Fortuna Puchar Polski: Warta Poznań przegrała z Jagiellonią Białystok
Warta Poznań nie wykorzystała kilku okazji bramkowych, a sama straciła dwie bramki i przegrała 0:2 z Jagiellonią w Białystoku, we...
Warta Poznań nie wykorzystała kilku okazji bramkowych, a sama straciła dwie bramki i przegrała 0:2 z Jagiellonią w Białystoku, we wtorkowym spotkaniu 1/8 finału Fortuna Pucharu Polski.
We wtorkowy wieczór temperatura spadła do minus 7 stopni C, ale odczuwalna była jeszcze o kilka stopni niższa. Boisko było solidnie zmrożone i bardzo twarde. Walka o awans do ćwierćfinału krajowego pucharu toczyła się więc w trudnych warunkach, które na pewno nie sprzyjały piłkarskim fajerwerkom.
Mimo to pierwsza połowa stała na niezłym poziomie, a kibice, którzy wybrali się na stadion, obejrzeli ciekawe 45 minut. Warta Poznań dostosowała się do poziomu wicelidera Ekstraklasy i toczyła z nim wyrównany pojedynek.
Pierwszą okazję bramkową mieli wprawdzie gospodarze (Jesus Imaz został zablokowany przez poznańską obronę), a w odpowiedzi Filip Borowski wywalczył rzut karny dla „Zielonych”. Taką decyzję podjął początkowo sędzia Paweł Raczkowski, ale po długiej analizie VAR odwołał „jedenastkę” i Miguel Luis, który szykował się do oddania strzału, musiał oddać piłkę rywalom.
Po wznowieniu gry Jesus Imaz uderzał niecelnie głową, a po chwili świetny kontratak wyprowadził zespół z Poznania. Akcje rozpoczął Dario Vizinger, a Stefan Savić znalazł w polu karnym Tomasa Prikryla. Po jego strzale piłka otarła się od rywala i wyleciała za boisko.
W 27. minucie znów zobaczyliśmy zgrabny atak drużyny trenera Dawida Szulczka. Tym razem środkiem boiska popędził Miguel Luis i zagrał do Filipa Borowskiego, a ten stanął oko w oko z bramkarzem Jagiellonii, Sławomirem Abramowiczem. Młodzieżowiec Warty nie zdecydował się na strzał w dogodnej sytuacji, próbował tzw. rulety i stracił piłkę…
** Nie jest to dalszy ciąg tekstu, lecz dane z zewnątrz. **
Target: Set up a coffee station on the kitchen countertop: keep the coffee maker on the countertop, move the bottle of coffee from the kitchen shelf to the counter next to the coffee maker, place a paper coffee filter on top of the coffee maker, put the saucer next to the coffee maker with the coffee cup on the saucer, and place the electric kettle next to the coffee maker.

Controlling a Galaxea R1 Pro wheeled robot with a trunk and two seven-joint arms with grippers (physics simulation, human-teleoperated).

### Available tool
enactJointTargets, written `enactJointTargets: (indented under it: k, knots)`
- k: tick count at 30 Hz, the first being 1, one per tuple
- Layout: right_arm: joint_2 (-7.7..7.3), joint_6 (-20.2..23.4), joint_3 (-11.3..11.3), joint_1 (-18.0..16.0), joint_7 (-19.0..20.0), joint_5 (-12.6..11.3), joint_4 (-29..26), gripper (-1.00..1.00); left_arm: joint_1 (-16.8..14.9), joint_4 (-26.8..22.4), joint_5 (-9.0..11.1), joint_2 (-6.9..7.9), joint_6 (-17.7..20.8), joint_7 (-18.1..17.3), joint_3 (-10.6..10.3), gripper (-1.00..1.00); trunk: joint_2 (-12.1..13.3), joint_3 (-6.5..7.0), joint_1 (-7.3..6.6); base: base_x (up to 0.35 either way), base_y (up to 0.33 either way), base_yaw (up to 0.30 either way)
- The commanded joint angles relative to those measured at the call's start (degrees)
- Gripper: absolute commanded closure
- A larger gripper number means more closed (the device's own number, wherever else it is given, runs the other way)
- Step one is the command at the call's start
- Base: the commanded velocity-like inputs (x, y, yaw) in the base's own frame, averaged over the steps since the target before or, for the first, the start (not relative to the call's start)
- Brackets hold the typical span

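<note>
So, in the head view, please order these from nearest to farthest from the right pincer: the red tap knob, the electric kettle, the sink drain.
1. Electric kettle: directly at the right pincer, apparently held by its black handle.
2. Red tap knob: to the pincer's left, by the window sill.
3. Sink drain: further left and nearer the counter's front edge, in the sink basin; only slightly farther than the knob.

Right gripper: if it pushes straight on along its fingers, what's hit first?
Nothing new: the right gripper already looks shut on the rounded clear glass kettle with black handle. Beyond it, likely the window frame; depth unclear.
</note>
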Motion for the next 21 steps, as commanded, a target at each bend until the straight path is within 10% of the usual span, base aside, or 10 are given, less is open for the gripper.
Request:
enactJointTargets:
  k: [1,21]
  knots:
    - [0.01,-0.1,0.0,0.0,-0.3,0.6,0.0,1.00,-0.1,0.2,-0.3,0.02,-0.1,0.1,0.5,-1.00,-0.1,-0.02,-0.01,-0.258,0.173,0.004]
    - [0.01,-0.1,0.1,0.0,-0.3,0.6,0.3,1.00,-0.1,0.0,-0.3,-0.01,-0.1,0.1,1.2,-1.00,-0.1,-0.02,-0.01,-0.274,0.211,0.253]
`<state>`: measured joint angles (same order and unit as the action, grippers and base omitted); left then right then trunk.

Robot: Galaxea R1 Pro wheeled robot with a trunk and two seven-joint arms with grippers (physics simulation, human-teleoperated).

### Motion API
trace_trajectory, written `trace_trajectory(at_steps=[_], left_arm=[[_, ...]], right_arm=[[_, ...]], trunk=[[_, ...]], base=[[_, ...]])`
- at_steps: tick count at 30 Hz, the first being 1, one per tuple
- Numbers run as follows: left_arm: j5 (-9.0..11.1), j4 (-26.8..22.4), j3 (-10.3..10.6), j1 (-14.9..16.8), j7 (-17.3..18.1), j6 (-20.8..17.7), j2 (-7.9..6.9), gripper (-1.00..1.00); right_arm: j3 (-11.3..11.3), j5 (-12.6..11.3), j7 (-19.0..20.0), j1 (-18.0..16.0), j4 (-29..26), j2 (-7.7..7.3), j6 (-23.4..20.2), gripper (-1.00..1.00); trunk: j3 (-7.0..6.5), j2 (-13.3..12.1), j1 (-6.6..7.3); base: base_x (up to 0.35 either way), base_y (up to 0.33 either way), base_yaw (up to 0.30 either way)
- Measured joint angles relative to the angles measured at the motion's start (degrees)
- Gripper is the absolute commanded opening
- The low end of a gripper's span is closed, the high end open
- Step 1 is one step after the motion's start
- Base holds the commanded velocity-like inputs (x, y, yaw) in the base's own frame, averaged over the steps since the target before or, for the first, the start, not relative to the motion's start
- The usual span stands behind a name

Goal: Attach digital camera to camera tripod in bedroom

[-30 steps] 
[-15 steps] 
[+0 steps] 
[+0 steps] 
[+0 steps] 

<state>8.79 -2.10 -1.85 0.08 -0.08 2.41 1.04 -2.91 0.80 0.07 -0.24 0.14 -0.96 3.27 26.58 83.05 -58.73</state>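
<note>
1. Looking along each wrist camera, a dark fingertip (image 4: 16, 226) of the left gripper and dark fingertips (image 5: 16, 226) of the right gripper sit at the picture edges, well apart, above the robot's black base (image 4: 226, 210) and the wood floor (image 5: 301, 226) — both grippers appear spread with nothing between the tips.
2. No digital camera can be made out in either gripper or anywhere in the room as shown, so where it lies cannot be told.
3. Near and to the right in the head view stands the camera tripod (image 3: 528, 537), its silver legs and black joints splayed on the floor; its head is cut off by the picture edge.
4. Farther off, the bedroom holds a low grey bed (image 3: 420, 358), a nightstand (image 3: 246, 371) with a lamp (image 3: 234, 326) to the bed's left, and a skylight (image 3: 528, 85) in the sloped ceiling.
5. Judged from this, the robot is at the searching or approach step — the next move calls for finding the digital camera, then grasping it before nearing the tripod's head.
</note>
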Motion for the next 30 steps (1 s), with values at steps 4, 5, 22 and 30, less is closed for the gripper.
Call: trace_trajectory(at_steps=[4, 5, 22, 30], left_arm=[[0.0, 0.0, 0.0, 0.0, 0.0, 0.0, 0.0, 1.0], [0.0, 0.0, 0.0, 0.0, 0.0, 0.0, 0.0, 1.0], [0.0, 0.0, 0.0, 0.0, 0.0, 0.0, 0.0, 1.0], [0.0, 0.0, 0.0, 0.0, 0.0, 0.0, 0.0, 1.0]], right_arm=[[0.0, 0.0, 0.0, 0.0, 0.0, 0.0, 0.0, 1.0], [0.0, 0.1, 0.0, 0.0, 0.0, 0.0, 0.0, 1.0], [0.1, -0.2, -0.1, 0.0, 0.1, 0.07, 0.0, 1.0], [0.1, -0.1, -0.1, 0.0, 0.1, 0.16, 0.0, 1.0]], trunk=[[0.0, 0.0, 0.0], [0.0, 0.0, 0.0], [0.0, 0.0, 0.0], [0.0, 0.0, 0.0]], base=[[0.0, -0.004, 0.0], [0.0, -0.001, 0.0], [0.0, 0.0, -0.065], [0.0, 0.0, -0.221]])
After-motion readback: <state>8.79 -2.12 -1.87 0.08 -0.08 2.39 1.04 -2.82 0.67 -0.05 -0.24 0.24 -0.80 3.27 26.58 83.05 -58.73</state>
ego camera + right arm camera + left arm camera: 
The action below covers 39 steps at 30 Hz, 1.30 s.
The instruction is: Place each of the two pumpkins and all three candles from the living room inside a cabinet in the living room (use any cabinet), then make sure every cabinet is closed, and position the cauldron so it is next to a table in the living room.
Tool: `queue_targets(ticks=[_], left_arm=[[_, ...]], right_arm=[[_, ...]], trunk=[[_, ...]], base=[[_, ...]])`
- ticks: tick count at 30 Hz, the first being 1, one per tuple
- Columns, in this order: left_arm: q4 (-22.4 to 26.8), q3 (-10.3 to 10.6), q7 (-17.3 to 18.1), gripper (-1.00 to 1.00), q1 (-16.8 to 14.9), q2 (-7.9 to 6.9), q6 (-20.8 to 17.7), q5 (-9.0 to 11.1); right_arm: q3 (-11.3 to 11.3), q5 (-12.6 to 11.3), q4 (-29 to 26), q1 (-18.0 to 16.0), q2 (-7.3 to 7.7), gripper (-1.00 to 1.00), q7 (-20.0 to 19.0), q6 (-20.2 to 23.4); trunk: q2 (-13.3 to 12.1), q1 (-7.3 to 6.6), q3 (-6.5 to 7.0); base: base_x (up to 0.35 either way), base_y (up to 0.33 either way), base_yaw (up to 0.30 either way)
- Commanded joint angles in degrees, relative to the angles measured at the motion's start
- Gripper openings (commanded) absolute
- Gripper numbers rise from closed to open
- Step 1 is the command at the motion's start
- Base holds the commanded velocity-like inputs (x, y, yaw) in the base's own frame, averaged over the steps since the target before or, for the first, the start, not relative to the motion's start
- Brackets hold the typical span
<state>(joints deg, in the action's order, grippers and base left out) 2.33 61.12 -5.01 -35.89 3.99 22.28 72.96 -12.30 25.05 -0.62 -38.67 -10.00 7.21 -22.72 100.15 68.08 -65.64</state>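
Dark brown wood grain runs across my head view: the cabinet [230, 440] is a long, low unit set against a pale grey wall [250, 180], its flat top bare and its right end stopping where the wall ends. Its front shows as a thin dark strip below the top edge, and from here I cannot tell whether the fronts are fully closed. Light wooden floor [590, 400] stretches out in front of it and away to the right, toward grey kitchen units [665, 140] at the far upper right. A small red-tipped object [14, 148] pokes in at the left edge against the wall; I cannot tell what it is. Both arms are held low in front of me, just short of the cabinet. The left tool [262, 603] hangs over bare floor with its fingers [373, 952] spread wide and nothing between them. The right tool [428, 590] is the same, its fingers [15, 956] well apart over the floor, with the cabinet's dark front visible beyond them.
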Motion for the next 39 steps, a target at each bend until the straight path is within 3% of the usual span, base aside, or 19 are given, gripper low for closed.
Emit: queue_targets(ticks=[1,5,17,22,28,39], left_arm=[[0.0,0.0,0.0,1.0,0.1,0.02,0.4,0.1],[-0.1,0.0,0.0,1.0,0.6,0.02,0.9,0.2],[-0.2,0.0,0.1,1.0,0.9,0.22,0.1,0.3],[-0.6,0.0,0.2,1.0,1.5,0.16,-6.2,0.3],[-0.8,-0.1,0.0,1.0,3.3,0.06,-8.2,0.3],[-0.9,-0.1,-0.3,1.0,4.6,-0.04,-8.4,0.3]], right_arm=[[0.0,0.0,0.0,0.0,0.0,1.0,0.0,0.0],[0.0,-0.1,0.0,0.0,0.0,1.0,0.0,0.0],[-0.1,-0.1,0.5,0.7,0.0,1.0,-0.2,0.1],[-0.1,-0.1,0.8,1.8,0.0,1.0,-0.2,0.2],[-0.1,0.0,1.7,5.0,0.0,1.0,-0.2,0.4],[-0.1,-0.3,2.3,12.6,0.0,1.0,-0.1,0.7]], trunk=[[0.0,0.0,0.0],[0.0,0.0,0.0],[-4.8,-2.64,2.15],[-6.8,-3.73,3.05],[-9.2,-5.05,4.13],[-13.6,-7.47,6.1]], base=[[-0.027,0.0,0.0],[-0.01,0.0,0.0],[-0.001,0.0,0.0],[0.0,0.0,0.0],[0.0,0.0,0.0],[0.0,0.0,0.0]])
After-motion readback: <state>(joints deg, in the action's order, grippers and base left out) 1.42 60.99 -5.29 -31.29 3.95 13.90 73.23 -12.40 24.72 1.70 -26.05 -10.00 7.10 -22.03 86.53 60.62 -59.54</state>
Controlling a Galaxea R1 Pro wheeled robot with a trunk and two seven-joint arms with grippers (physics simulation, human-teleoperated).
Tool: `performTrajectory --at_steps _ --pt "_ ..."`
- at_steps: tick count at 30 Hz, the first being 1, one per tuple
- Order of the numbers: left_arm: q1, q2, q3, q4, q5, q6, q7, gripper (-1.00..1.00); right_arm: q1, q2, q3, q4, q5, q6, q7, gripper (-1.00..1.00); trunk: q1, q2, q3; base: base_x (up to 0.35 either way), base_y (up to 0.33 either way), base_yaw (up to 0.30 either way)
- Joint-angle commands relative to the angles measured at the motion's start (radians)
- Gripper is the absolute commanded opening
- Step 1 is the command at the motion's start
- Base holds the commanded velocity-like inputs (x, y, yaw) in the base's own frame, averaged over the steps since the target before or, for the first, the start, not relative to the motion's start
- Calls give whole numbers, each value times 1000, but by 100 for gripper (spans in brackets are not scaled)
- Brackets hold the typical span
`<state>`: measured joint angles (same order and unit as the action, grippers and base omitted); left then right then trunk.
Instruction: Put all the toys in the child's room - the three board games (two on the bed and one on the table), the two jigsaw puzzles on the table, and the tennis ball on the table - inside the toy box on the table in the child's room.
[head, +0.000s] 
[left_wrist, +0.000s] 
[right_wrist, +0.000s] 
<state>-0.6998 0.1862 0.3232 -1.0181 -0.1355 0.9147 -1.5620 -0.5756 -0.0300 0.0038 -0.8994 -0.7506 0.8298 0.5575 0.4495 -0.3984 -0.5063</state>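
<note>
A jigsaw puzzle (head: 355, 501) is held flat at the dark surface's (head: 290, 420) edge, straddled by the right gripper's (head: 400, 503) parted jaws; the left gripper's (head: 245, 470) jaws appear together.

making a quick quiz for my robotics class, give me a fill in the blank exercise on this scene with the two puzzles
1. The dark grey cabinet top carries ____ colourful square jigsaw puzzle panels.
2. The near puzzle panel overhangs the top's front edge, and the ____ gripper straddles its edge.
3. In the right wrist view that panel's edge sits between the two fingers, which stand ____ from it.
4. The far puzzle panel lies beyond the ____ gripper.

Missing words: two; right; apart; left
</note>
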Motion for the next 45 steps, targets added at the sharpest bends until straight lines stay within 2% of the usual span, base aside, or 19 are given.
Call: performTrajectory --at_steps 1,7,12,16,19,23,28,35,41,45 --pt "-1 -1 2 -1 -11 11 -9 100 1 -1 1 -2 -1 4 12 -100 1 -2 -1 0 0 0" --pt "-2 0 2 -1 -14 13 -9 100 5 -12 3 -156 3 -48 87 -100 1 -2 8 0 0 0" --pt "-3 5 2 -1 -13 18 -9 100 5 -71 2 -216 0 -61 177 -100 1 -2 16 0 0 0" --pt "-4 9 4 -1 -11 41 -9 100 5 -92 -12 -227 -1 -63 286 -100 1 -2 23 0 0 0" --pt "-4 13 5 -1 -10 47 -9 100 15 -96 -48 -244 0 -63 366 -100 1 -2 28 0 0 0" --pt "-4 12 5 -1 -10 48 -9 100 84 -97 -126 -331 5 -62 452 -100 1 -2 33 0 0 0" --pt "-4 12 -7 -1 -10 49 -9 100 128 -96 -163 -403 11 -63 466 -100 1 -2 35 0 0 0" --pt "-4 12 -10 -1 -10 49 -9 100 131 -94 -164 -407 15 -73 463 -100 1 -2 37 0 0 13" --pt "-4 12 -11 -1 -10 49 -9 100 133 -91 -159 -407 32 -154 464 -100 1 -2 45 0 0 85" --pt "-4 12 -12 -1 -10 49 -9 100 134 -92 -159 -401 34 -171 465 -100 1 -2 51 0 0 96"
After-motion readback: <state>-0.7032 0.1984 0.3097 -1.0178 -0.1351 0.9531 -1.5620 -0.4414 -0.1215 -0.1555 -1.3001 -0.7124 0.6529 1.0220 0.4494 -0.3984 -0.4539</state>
Kolejne okazje „Zieloni” mieli w okolicach 35. minuty gry. Najpierw głową strzelał Miguel Luis, a potem szczęście z dystansu próbował Stefan Savić. W obu przypadkach skończyło się na rzutach rożnych. Po drugim z tych kornerów głową uderzał Bogdan Tiru, ale niecelnie. Podobny efekt przyniosła też sytuacja po drugiej stronie boiska, gdy z kilku metrów głową strzelał Jose Naranjo.
– Drodzy kibice, zapraszamy Was do strefy VIP zupełnie bezpłatnie. Tam będziecie mogli się ogrzać – tak spiker na stadionie kilka razy zachęcał zmarzniętą widownię do tego, by pozostałą część meczu obejrzała w bardziej komfortowych warunkach. Było bowiem coraz zimniej.
W drugiej połowie więcej do powiedzenia mieli zawodnicy z Białegostoku, którzy po mniej więcej kwadransie gry w tej części zaczęli zagrać poznańskiej bramce. W 62. minucie świetną okazję miał Jose Naranjo, ale jego uderzenie z bliska obronił Jędrzej Grobelny. Gospodarze mieli z tego rzut rożny, który zakończył się golem na 1:0. Dośrodkowywał Rui Nene, a Jesus Imaz głową posłał piłkę w górny róg bramki.
Jagiellonia miała przewagę. Dłużej utrzymywała się przy piłce i skutecznie się broniła. Dopiero w 71. minucie groźny strzał na jej bramkę oddał Maciej Żurawski – przy próbie zza pola karnego pomylił się o mniej więcej metr.
Cztery minuty później padła druga bramka dla rywali. To była szybka akcja z udziałem rezerwowego Afimico Pululu, który w polu karnym zagrał do Rui Nene, a ten mocno kopnął w biegu z ok. 10 metrów i piłka zatrzymała się w siatce.
„Zieloni” mieli w 85. minucie znakomitą okazję do tego, by jeszcze wrócić do gry i walki o korzystny wynik. Bramkarz Jagiellonii obronił jednak strzał z bliska Konrada Matuszewskiego, w jeszcze lepszym stylu powstrzymał Macieja Żurawskiego, a próba Dawida Szymonowicza okazała się niecelna.
To był drugi pojedynek tych drużyn. Jagiellonia znów wygrała (w piątek w Grodzisku Wlkp. było 2:1 dla gości) i awansowała do ćwierćfinału Fortuna Pucharu Polski.
JAGIELLONIA BIAŁYSTOK – WARTA POZNAŃ 2:0 (0:0)
Bramki: 1:0 Jesus Imaz (63. minuta), 2:0 Rui Nene (75.)
Warta Poznań: Jędrzej Grobelny – Bogdan Tiru, Dawid Szymonowicz Ż, Wiktor Pleśnierowicz – Jakub Kiełb (64. Konrad Matuszewski), Niilo Maenpaa, Miguel Luis (60. Maciej Żurawski), Filip Borowski – Tomas Prikryl (59. Jakub Bartkowski), Stefan Savić (64. Kajetan Szmyt Ż) – Dario Vizinger (73. Marton Eppel).